B. DSPy-Style Assertion Middleware (Programmatic Validation)

Assertion middleware provides programmatic, code-based validation inspired by DSPy's assertion mechanisms. Best for deterministic checks and custom logic.

Middleware Behavior Use Case
AssertMiddleware Hard constraint - retries until satisfied or fails Required output formats, mandatory citations, length constraints
SuggestMiddleware Soft constraint - logs feedback, optional single retry Style preferences, quality suggestions, optional improvements
RefineMiddleware Iterative improvement - generates N attempts, selects best Optimizing response quality, A/B testing variations
# Configure via middleware in agents
agents:
  research_agent:
    middleware:
      # Hard constraint: Must include citations
      - type: assert
        constraint: has_citations
        max_retries: 3
        on_failure: fallback
        fallback_message: "Unable to provide cited response."
      
      # Soft suggestion: Prefer concise responses
      - type: suggest
        constraint: length_under_500
        allow_one_retry: true

Programmatic usage:

from dao_ai.middleware.assertions import (
    create_assert_middleware,
    create_suggest_middleware,
    create_refine_middleware,
    LengthConstraint,
    KeywordConstraint,
)

# Hard constraint: response must be between 100-500 chars
assert_middleware = create_assert_middleware(
    constraint=LengthConstraint(min_length=100, max_length=500),
    max_retries=3,
    on_failure="fallback",
)

# Soft constraint: suggest professional tone
suggest_middleware = create_suggest_middleware(
    constraint=lambda response, ctx: "professional" in response.lower(),
    allow_one_retry=True,
)

# Iterative refinement: generate 3 attempts, pick best
def quality_score(response: str, ctx: dict) -> float:
    # Score based on length, keywords, structure
    score = 0.0
    if 100 <= len(response) <= 500:
        score += 0.5
    if "please" in response.lower() or "thank you" in response.lower():
        score += 0.3
    if response.endswith(".") or response.endswith("!"):
        score += 0.2
    return score

refine_middleware = create_refine_middleware(
    reward_fn=quality_score,
    threshold=0.8,
    max_iterations=3,
)

When to Use Which?

Use Case Recommended Middleware
Tone/style validation GuardrailMiddleware (LLM judge)
Safety checks SafetyGuardrailMiddleware
Keyword blocking ContentFilterMiddleware
Length constraints AssertMiddleware (deterministic)
Citation requirements AssertMiddleware or GuardrailMiddleware
Custom business logic AssertMiddleware (programmable)
Quality optimization RefineMiddleware (generates multiple attempts)
Soft suggestions SuggestMiddleware

Best practice: Combine both approaches:

  • ContentFilter for fast, deterministic blocking
  • AssertMiddleware for programmatic constraints
  • GuardrailMiddleware for nuanced, LLM-based evaluation
agents:
  production_agent:
    middleware:
      # Layer 1: Fast keyword blocking
      - type: content_filter
        blocked_keywords: [password, ssn]
      
      # Layer 2: Deterministic length check
      - type: assert
        constraint: length_range
        min_length: 50
        max_length: 1000
      
      # Layer 3: LLM-based quality evaluation
      - type: guardrail
        name: professional_tone
        model: *judge_llm
        prompt: *professional_tone_prompt

10. Conversation Summarization

The problem: AI models have a maximum amount of text they can process (the "context window"). Long conversations eventually exceed this limit.

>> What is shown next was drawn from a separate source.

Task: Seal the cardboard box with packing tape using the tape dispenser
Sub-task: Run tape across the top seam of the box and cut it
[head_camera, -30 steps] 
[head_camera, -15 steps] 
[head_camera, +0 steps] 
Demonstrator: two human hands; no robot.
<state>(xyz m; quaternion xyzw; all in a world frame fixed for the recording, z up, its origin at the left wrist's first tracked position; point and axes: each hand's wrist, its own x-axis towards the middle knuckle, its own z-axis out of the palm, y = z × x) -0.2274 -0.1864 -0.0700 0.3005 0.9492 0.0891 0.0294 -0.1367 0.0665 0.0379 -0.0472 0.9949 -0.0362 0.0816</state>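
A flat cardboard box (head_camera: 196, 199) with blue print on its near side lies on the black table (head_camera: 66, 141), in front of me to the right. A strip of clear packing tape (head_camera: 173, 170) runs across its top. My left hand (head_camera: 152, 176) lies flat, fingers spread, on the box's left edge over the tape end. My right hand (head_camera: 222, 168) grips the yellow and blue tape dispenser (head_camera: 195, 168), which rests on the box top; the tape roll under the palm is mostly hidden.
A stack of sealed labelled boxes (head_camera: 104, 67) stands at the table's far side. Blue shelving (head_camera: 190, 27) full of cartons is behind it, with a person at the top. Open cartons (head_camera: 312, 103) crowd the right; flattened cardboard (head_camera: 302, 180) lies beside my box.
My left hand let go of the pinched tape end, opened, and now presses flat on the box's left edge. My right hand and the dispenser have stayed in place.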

The solution: When conversations get too long, DAO automatically:

  1. Summarizes the older parts of the conversation
  2. Keeps recent messages as-is (for accuracy)
  3. Continues the conversation with the condensed history

Example:
After 20 messages about product recommendations, the agent summarizes: "User is looking for power tools, prefers cordless, budget around $200." This summary replaces the old messages, freeing up space for the conversation to continue.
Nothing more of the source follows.